Exercise details - Could you retype the listing beneath, keeping each line exactly as it is?

****

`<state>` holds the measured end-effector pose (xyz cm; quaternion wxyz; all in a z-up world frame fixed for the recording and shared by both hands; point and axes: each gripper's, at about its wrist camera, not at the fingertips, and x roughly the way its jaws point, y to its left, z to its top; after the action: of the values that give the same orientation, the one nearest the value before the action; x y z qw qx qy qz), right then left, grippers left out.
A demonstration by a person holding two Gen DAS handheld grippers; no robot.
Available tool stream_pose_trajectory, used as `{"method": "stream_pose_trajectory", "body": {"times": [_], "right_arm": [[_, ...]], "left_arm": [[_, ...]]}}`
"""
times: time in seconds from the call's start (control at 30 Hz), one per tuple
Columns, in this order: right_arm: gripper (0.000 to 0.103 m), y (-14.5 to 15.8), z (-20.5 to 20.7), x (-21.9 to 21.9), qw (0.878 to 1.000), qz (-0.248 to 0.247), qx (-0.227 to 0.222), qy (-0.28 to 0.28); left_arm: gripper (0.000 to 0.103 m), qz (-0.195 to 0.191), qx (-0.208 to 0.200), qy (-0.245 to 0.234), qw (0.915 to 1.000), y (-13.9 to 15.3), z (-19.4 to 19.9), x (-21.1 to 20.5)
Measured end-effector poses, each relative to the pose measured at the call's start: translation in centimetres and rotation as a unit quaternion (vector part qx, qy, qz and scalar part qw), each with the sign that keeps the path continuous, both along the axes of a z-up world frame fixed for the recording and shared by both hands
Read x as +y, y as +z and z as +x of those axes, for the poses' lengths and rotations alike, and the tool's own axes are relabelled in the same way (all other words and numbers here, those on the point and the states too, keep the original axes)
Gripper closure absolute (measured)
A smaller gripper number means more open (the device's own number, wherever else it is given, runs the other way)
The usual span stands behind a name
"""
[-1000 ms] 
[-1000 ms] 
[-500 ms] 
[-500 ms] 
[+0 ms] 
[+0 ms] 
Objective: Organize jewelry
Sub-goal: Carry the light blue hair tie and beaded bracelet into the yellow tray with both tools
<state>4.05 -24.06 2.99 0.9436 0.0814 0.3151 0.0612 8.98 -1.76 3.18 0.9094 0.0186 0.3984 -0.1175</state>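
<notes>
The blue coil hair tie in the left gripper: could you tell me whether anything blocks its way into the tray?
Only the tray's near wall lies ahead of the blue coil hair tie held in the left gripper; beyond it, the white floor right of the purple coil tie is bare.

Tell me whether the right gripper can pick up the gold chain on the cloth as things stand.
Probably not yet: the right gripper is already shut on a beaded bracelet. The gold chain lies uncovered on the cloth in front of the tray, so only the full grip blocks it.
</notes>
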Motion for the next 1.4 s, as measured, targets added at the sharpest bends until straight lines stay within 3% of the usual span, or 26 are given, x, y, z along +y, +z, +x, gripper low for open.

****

Written answer -
`<state>` holds the measured end-effector pose (xyz cm; quaternion wxyz; all in a z-up world frame fixed for the recording and shared by both hands; point and axes: each gripper's, at about its wrist camera, not at the fingertips, and x roughly the way its jaws point, y to its left, z to its top; after the action: of the values that give the same orientation, the one nearest the value before the action; x y z qw qx qy qz), right then left, grippers left out.
A demonstration by a person holding two Gen DAS handheld grippers; no robot.
Available tool stream_pose_trajectory, used as `{"method": "stream_pose_trajectory", "body": {"times": [_], "right_arm": [[_, ...]], "left_arm": [[_, ...]]}}`
"""
times: time in seconds from the call's start (control at 30 Hz), one per tuple
Columns, in this order: right_arm: gripper (0.000 to 0.103 m), y (-14.5 to 15.8), z (-20.5 to 20.7), x (-21.9 to 21.9), qw (0.878 to 1.000), qz (-0.248 to 0.247), qx (-0.227 to 0.222), qy (-0.28 to 0.28); left_arm: gripper (0.000 to 0.103 m), qz (-0.195 to 0.191), qx (-0.208 to 0.200), qy (-0.245 to 0.234), qw (0.915 to 1.000), y (-13.9 to 15.3), z (-19.4 to 19.9), x (-21.1 to 20.5)
Measured end-effector poses, each relative to the pose measured at the call's start: translation in centimetres and rotation as a unit quaternion (vector part qx, qy, qz and scalar part qw), each with the sign that keeps the path continuous, both along the axes of a z-up world frame fixed for the recording and shared by both hands
Read x as +y, y as +z and z as +x of those axes, for the poses' lengths and rotations alike, and the tool's own axes are relabelled in the same way (all other words and numbers here, those on the point and the states too, keep the original axes)
Gripper closure absolute (measured)
A smaller gripper number means more open (the device's own number, wherever else it is given, runs the other way)
The usual span stands behind a name
"""
[-1000 ms] 
[-1000 ms] 
[-500 ms] 
[-500 ms] 
[+0 ms] 
[+0 ms] 
Objective: Organize jewelry
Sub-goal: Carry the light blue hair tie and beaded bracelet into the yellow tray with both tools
<state>4.05 -24.06 2.99 0.9436 0.0814 0.3151 0.0612 8.98 -1.76 3.18 0.9094 0.0186 0.3984 -0.1175</state>
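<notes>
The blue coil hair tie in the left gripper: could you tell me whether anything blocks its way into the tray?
Only the tray's near wall lies ahead of the blue coil hair tie held in the left gripper; beyond it, the white floor right of the purple coil tie is bare.

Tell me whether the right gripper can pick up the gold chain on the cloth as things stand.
Probably not yet: the right gripper is already shut on a beaded bracelet. The gold chain lies uncovered on the cloth in front of the tray, so only the full grip blocks it.
</notes>
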Motion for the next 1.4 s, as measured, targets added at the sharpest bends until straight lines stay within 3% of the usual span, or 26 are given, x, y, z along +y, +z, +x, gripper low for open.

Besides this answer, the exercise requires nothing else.